## What to work on
Word for word, print all of the entries below.

Collection entries
• • •

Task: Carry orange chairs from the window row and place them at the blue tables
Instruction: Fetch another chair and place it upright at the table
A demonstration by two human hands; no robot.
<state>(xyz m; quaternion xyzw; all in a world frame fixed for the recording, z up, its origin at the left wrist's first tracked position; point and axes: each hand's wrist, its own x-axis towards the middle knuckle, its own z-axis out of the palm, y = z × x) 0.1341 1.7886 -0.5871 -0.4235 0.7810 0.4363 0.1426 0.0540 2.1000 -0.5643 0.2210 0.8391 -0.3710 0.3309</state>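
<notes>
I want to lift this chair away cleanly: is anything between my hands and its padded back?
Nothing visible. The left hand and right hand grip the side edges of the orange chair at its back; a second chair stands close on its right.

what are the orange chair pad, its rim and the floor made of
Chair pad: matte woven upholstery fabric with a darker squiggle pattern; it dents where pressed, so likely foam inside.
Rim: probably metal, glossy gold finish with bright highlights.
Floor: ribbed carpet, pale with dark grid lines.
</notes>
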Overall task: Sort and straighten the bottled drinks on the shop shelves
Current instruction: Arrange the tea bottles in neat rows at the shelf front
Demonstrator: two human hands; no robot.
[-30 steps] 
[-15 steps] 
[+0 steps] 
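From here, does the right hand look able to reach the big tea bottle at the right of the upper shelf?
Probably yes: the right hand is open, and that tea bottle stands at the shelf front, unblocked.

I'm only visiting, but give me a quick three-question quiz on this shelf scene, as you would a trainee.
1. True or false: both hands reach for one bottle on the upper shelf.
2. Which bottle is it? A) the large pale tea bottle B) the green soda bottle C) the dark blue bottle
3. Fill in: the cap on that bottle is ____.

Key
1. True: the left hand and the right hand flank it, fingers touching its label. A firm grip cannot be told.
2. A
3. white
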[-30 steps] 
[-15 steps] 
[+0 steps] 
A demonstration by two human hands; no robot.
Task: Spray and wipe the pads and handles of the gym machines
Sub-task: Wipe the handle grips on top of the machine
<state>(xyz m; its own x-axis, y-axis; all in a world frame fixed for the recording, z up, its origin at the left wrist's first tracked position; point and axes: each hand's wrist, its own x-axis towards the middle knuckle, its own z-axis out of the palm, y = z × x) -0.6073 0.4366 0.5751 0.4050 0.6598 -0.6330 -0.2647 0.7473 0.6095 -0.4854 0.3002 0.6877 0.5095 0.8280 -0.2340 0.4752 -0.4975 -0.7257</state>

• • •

## Completed task
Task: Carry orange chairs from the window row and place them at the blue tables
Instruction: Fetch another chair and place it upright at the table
A demonstration by two human hands; no robot.
<state>(xyz m; quaternion xyzw; all in a world frame fixed for the recording, z up, its origin at the left wrist's first tracked position; point and axes: each hand's wrist, its own x-axis towards the middle knuckle, its own z-axis out of the palm, y = z × x) 0.1341 1.7886 -0.5871 -0.4235 0.7810 0.4363 0.1426 0.0540 2.1000 -0.5643 0.2210 0.8391 -0.3710 0.3309</state>
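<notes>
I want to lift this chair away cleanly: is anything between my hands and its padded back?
Nothing visible. The left hand and right hand grip the side edges of the orange chair at its back; a second chair stands close on its right.

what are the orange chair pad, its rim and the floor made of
Chair pad: matte woven upholstery fabric with a darker squiggle pattern; it dents where pressed, so likely foam inside.
Rim: probably metal, glossy gold finish with bright highlights.
Floor: ribbed carpet, pale with dark grid lines.
</notes>
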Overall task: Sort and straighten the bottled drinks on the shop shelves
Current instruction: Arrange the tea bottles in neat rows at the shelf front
Demonstrator: two human hands; no robot.
[-30 steps] 
[-15 steps] 
[+0 steps] 
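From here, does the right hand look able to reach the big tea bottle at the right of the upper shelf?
Probably yes: the right hand is open, and that tea bottle stands at the shelf front, unblocked.

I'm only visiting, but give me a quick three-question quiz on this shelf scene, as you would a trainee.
1. True or false: both hands reach for one bottle on the upper shelf.
2. Which bottle is it? A) the large pale tea bottle B) the green soda bottle C) the dark blue bottle
3. Fill in: the cap on that bottle is ____.

Key
1. True: the left hand and the right hand flank it, fingers touching its label. A firm grip cannot be told.
2. A
3. white
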[-30 steps] 
[-15 steps] 
[+0 steps] 
A demonstration by two human hands; no robot.
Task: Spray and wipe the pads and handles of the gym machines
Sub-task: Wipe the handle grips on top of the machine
<state>(xyz m; its own x-axis, y-axis; all in a world frame fixed for the recording, z up, its origin at the left wrist's first tracked position; point and axes: each hand's wrist, its own x-axis towards the middle knuckle, its own z-axis out of the palm, y = z × x) -0.6073 0.4366 0.5751 0.4050 0.6598 -0.6330 -0.2647 0.7473 0.6095 -0.4854 0.3002 0.6877 0.5095 0.8280 -0.2340 0.4752 -0.4975 -0.7257</state>

The answer given is complete.